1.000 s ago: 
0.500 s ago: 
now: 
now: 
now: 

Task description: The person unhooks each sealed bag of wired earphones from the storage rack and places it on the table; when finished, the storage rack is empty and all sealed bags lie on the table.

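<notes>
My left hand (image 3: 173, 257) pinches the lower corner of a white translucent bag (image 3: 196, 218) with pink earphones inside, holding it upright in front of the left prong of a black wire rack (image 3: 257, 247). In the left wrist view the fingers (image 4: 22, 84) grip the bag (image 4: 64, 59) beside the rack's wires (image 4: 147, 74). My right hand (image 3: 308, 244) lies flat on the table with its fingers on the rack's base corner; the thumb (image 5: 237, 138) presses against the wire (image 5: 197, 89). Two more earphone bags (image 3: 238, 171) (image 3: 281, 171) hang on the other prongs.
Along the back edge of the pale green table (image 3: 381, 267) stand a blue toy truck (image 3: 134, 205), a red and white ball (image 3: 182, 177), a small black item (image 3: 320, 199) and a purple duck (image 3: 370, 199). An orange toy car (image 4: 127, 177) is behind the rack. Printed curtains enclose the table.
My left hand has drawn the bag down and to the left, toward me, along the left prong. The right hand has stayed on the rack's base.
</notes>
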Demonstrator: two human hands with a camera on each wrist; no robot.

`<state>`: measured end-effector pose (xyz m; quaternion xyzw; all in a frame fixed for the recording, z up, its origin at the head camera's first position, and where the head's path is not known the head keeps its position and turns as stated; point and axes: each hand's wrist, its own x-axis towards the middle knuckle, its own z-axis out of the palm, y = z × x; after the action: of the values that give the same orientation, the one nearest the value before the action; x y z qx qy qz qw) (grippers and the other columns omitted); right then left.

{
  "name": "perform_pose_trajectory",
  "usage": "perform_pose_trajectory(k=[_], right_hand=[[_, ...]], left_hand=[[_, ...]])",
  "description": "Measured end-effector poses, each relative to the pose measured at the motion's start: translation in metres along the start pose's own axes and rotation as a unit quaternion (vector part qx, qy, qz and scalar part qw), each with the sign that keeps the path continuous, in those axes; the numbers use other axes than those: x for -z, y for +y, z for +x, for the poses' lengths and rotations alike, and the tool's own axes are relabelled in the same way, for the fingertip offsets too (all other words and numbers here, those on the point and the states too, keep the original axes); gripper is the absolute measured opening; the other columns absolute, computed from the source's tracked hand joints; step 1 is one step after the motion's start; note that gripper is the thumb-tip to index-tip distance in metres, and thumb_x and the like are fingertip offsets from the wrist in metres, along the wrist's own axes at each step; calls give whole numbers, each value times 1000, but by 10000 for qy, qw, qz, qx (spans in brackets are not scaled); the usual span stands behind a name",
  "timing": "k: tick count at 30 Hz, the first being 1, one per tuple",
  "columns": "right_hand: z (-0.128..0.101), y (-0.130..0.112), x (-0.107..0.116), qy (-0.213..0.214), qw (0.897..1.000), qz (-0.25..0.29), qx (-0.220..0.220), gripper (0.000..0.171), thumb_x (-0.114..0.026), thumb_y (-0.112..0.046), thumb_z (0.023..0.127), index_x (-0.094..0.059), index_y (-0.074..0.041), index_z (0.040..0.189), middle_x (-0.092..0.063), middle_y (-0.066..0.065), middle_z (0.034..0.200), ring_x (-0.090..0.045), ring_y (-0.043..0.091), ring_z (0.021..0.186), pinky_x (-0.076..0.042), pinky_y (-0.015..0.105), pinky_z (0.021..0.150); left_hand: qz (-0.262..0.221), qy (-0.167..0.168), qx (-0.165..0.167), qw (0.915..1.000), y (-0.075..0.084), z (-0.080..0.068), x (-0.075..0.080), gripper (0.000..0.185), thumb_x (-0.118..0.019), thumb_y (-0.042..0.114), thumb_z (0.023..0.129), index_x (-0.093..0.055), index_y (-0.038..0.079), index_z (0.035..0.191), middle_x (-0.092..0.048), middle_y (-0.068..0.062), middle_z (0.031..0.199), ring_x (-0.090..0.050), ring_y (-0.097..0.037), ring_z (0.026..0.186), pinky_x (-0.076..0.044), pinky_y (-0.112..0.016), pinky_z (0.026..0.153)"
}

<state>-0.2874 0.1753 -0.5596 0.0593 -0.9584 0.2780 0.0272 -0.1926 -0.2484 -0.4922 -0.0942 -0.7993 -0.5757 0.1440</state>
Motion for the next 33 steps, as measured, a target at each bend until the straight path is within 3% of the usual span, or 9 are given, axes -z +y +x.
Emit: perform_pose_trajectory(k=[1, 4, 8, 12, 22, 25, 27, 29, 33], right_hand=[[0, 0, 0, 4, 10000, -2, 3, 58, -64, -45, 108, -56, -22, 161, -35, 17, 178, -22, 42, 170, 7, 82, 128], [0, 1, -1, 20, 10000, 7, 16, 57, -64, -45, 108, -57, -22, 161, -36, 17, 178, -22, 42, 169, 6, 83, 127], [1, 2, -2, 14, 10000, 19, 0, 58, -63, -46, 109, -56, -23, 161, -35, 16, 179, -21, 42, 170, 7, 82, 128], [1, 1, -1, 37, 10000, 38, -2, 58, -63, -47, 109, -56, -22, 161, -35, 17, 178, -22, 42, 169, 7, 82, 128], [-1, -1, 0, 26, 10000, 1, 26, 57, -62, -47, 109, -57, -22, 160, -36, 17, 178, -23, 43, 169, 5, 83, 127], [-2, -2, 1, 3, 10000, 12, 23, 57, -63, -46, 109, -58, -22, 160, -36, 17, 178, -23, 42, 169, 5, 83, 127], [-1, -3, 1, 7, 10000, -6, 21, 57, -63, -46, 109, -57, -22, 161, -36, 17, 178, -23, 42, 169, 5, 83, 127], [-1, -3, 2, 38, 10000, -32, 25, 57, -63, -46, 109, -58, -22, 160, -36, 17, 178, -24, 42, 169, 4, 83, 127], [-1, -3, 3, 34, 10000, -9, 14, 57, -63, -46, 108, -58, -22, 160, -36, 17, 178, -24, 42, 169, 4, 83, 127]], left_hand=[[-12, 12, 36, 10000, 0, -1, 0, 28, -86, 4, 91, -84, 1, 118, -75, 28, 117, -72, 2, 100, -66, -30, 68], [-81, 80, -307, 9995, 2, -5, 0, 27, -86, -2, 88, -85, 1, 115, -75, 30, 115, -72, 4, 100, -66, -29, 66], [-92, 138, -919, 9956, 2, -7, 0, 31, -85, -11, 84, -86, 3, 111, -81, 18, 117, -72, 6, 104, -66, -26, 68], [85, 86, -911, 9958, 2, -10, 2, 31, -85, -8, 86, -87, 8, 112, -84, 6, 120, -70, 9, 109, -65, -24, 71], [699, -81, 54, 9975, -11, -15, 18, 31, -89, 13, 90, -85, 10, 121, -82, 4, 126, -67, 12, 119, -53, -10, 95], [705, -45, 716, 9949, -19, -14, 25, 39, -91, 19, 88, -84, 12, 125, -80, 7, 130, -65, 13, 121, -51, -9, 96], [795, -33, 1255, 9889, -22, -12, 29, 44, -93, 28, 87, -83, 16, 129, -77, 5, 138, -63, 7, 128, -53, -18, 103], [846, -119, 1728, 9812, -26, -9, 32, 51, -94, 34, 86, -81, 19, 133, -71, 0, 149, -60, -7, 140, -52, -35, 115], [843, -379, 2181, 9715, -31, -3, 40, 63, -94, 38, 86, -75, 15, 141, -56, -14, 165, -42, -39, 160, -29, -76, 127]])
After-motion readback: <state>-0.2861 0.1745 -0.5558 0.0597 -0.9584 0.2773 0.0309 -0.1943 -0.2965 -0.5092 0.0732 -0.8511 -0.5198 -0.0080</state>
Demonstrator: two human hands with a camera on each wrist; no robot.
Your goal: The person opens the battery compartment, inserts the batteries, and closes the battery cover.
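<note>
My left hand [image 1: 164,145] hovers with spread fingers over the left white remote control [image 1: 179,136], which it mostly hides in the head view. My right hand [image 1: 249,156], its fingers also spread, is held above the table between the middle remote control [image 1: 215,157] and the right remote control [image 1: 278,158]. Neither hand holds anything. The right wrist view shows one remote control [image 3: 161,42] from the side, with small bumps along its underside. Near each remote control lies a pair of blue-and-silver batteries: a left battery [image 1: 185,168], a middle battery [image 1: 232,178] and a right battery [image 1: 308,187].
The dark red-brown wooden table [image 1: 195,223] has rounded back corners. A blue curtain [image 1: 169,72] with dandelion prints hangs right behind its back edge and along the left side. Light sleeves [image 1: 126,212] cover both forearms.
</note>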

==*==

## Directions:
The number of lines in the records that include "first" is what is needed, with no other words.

## Expected answer:
2